Краббе встал с кресла, зашагал по гостиной. Вошел в пояс солнечного света из окна, уставился на мгновенье на пальмы, на правительственные здания, мгновение тупо гадал, что он вообще здесь делает, налил себе джину с водой.
— Значит, — сказал Краббе в спину юноше; узкий затылок, прилизанные волосы, белая рубашка, запачканная в дороге, — ты просто пишешь для себя, так? Не думаешь, будто другим захочется послушать. И не особенно любишь свою страну.
— Страну? — озадаченно оглянулся юноша.
— Возможно, Малайя когда-нибудь будет гордиться большим композитором.
— А, ясно. — Он фыркнул. — Не думаю.
— Музыка может стать важным делом для ищущей себя страны. Музыка создает некий образ единства.
— Я не понимаю.
— Наверно. Твое дело, как я уже говорил, просто писать. Но даже у композитора должно быть какое-то чувство ответственности. Лучшие композиторы были патриотами.
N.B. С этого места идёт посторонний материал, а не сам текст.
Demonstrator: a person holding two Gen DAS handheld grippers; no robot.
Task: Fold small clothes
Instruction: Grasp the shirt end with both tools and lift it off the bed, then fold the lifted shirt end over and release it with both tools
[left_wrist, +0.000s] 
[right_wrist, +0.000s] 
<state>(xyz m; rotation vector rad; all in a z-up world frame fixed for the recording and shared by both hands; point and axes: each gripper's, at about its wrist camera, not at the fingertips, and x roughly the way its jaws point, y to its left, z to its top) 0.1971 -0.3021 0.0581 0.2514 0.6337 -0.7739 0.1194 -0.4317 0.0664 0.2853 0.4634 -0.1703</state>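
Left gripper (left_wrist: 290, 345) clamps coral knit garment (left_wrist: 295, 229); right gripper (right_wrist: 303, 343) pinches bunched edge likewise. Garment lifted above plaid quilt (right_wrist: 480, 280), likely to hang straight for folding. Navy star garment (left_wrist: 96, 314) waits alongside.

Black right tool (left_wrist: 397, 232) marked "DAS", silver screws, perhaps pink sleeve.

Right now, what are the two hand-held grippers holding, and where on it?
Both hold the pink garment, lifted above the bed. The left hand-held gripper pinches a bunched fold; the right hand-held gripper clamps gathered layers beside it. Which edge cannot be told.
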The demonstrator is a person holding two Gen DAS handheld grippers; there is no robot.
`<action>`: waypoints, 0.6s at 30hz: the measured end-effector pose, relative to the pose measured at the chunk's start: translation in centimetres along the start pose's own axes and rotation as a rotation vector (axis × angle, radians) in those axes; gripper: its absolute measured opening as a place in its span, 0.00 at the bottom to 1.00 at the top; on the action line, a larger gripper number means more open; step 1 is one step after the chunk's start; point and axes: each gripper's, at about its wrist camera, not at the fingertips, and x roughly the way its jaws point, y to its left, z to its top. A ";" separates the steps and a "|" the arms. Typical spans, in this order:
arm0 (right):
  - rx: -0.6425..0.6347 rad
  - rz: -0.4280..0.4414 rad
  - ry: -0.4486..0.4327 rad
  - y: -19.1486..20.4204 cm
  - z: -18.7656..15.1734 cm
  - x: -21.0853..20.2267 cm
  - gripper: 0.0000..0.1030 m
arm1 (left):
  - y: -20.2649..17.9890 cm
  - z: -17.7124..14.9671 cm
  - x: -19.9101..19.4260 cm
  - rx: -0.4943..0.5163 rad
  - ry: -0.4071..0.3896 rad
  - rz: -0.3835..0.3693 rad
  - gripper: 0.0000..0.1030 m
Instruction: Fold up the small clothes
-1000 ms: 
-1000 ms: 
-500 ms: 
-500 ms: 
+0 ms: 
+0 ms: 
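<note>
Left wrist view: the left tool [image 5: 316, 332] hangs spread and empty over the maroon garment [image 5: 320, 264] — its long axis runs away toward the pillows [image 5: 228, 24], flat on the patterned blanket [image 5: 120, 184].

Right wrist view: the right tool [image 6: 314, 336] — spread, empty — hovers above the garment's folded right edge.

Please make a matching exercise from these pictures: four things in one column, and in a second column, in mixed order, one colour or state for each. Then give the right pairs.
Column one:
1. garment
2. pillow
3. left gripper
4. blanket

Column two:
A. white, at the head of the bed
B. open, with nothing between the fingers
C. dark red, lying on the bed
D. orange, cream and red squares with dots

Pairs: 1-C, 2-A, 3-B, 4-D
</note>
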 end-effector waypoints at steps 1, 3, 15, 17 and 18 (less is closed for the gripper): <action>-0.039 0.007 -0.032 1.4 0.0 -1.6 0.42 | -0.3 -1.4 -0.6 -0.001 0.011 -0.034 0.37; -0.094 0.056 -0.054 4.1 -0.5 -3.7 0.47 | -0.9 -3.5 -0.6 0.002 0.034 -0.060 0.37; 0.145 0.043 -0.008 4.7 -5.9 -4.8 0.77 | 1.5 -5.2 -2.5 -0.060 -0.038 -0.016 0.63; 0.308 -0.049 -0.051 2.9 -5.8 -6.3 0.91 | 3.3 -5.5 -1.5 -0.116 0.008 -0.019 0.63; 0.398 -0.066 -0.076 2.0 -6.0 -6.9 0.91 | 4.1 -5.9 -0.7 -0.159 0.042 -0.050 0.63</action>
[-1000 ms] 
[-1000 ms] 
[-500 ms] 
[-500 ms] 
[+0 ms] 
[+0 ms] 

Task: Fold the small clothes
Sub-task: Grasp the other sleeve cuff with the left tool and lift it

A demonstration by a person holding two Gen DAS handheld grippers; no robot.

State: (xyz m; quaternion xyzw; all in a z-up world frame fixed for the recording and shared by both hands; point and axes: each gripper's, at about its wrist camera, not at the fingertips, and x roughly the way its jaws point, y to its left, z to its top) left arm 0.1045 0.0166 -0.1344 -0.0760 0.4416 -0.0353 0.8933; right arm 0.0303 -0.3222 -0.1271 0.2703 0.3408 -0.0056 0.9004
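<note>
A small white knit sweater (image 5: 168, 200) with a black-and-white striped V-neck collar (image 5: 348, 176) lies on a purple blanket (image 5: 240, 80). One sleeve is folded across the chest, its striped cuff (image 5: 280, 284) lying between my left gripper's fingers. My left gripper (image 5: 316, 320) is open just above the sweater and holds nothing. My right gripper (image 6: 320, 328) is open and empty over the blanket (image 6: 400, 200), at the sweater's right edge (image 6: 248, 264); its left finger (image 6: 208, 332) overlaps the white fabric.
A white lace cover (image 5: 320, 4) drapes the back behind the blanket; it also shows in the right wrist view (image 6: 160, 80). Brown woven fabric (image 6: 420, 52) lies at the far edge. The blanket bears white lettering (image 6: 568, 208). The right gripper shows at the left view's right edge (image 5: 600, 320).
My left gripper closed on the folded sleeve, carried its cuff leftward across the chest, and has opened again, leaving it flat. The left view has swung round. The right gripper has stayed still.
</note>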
— Элгар [9] не лучший композитор, — заявил Роберт Лоо с самодовольным юношеским догматизмом. — От его музыки меня тошнит.
— Но посмотри, что сделал Сибелиус для Финляндии, — предложил Краббе. — А Де Фалья для Испании. А Барток и Кодали…
— Народу Малайи нужен только американский джаз и музыка ронггенга. Я пишу не для Малайи. Пишу потому, что хочу писать. Должен писать, — признал он и смутился, ибо упомянул демона, одержимость. Едва не предстал на виду без одежды.
— Ну, в любом случае, я сделал все возможное, — заключил Краббе. — Ради этого. — И махнул сигаретой на рукописную партитуру симфонии. — И ты должен ехать учиться. Не успокоюсь, пока не увижу тебя на борту парохода. — Впрочем, конечно, раздумывал он, никогда не знаешь, правильно ли поступаешь. Может быть, Роберт Лоо отправится в Лондон и, развращенный новой средой, напишет музыку в стиле Руббры или Герберта Хауэлса. В Париже он может утратить уникальную индивидуальность, пропитавшись Надей Буланже [10]. Он нуждается в наставлении, а единственный человек, кому Краббе доверил бы это, мертв. Краббе достаточно разбирался в музыке, чтобы удостовериться в собственном и в то же время малайском голосе Роберта Лоо. Вальс и лендлер никогда не уходили из музыки Шенберга; точно так же Роберт Лоо впитал с молоком матери сотни разноязыких уличных песен, ритмы многих восточных языков, воспроизводя их в звуках духовых и струнных инструментов. Это была малайская музыка, но услышит ли ее Малайя?
— Скажи, Роберт, — грубо спросил Краббе, — ты был когда-нибудь с женщиной?
— Нет.
— Кроме музыки, любишь кого-нибудь или что-нибудь сильно?
Юноша с полминуты серьезно думал, а потом сказал:
— По-моему, мать люблю. Про отца не уверен. Всегда очень любил самую младшую свою сестру. — Помолчал, видно, честно стараясь пополнить каталог, скудость которого как бы выстудила теплую комнату. — Люблю кошек. Есть в них что-то такое… — добавил он, не смог найти слов, и беспомощно договорил: — Замечательное.
— Бедный Роберт, — сказал Краббе, подойдя к нему, стиснув очень худое плечо. — Бедный, бедный Роберт.